## The task
Reproduce only the lines of the material below that start at the line containing "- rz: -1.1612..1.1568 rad" and stop at the line containing "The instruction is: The". Keep both end lines.

## Data extract

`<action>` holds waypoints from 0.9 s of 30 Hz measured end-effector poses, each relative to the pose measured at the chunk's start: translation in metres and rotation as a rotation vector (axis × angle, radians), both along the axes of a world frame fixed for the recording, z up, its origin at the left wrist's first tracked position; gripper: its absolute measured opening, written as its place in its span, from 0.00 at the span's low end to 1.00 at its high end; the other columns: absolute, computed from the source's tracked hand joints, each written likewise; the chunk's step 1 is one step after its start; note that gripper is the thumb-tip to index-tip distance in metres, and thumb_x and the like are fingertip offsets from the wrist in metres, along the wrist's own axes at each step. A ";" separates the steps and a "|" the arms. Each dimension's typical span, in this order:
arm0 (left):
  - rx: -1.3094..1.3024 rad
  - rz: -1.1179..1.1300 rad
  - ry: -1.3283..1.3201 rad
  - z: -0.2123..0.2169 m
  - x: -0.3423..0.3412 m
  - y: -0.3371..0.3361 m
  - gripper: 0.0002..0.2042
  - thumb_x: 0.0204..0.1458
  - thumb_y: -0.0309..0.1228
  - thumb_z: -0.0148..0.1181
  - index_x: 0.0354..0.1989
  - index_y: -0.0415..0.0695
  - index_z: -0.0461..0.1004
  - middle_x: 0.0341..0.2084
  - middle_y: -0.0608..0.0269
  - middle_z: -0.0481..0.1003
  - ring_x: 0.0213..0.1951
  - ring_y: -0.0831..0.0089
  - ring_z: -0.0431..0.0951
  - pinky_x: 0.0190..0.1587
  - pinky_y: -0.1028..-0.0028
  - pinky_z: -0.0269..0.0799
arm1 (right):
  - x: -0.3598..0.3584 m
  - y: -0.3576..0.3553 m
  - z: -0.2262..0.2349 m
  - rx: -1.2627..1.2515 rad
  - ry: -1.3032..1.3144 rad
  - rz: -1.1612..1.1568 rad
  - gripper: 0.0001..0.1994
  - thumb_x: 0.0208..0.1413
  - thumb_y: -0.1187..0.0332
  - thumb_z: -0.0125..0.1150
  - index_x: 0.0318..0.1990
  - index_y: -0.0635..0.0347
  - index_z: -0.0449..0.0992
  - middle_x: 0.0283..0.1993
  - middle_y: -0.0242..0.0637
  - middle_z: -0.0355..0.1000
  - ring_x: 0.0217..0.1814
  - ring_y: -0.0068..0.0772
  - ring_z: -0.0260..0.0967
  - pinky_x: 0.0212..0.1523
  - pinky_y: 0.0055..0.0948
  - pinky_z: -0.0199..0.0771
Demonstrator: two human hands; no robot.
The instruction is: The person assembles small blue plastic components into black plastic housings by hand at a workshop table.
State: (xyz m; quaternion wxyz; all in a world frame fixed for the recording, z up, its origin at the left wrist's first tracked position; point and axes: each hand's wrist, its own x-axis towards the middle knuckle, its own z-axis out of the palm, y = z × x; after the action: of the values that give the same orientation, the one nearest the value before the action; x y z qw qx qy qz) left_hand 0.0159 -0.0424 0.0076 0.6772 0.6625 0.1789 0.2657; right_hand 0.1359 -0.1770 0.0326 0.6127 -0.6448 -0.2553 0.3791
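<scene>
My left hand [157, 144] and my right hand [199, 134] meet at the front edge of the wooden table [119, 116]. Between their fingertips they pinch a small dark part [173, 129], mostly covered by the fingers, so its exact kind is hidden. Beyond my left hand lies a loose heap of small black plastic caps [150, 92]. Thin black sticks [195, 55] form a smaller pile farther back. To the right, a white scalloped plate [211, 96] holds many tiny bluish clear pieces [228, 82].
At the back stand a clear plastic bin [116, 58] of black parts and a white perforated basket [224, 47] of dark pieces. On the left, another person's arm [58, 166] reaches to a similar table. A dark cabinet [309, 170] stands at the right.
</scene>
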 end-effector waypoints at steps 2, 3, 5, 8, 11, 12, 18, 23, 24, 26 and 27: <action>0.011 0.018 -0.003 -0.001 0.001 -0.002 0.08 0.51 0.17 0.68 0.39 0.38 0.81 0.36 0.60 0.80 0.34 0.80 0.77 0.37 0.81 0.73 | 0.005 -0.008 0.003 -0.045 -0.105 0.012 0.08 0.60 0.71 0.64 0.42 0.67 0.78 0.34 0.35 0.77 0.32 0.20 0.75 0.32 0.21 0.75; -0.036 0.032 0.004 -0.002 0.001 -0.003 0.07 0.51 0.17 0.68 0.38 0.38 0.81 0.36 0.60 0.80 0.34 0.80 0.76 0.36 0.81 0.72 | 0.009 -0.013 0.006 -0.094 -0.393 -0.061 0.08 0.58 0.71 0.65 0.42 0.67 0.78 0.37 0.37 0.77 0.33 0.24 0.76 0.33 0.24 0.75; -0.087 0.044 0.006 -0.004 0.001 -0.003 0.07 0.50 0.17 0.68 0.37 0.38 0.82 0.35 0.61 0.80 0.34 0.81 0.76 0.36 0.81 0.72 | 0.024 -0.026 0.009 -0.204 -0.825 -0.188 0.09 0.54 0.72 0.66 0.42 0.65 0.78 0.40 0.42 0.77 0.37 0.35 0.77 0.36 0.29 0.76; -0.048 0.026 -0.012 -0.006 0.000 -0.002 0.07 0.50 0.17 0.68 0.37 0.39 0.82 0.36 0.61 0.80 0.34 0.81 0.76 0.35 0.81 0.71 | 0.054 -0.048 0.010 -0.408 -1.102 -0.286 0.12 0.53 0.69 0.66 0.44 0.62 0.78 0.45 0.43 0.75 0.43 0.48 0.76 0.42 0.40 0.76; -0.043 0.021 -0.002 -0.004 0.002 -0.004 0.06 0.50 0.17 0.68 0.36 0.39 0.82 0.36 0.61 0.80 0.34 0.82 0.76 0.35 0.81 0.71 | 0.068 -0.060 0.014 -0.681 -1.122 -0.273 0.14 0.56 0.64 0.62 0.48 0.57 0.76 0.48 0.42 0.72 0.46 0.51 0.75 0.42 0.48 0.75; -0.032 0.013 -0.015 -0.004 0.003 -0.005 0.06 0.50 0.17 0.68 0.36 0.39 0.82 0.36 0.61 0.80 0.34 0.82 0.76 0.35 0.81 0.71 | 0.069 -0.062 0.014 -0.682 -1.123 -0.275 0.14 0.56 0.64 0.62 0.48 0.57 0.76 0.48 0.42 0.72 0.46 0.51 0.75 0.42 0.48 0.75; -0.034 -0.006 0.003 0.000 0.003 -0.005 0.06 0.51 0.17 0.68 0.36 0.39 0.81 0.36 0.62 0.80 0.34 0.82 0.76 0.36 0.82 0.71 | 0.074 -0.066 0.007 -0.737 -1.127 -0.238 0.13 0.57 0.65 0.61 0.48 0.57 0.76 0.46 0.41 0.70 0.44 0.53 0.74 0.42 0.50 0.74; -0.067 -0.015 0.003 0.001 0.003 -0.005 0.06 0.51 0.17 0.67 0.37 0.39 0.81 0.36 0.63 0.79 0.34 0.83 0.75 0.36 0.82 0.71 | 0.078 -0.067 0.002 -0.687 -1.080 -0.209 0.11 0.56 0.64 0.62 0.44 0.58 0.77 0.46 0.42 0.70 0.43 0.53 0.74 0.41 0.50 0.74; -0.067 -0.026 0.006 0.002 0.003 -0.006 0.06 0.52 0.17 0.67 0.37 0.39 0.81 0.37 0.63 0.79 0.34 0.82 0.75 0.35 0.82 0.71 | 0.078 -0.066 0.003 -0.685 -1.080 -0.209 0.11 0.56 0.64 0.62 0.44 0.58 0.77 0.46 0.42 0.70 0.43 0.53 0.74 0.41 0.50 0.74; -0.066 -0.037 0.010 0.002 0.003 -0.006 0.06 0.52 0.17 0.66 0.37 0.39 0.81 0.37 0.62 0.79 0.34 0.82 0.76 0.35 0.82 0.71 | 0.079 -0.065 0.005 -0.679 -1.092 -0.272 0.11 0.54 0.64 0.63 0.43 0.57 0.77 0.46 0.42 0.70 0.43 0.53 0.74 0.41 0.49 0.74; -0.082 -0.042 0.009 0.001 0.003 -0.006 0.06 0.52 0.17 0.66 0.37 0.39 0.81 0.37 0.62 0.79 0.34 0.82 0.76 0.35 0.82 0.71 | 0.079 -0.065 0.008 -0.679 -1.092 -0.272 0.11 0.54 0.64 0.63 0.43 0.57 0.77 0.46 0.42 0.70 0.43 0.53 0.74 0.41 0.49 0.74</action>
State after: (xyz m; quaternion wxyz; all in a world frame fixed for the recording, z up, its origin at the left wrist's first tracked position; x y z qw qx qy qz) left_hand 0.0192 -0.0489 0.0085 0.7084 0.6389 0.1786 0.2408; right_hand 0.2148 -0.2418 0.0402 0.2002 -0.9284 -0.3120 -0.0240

## Output of the task
  - rz: -1.1612..1.1568 rad
  - gripper: 0.0001..0.1994
  - thumb_x: 0.0208..0.1413
  - thumb_y: -0.1187..0.0332
  - thumb_z: -0.0125..0.1150
  - index_x: 0.0318..0.1990
  - index_y: -0.0635..0.0347
  - index_z: -0.0449..0.0992
  - middle_x: 0.0283..0.1993
  - middle_y: -0.0242..0.0637
  - middle_z: -0.0355..0.1000
  - ring_x: 0.0217..0.1814
  - ring_y: -0.0068..0.0772
  - ring_z: -0.0260..0.0967
  - pinky_x: 0.0212..0.1523
  - pinky_y: 0.0055..0.0948
  - pinky_z: -0.0199..0.0771
Demonstrator: two human hands; no robot.
The instruction is: The person assembles small blue plastic components into black plastic housings by hand at a workshop table.

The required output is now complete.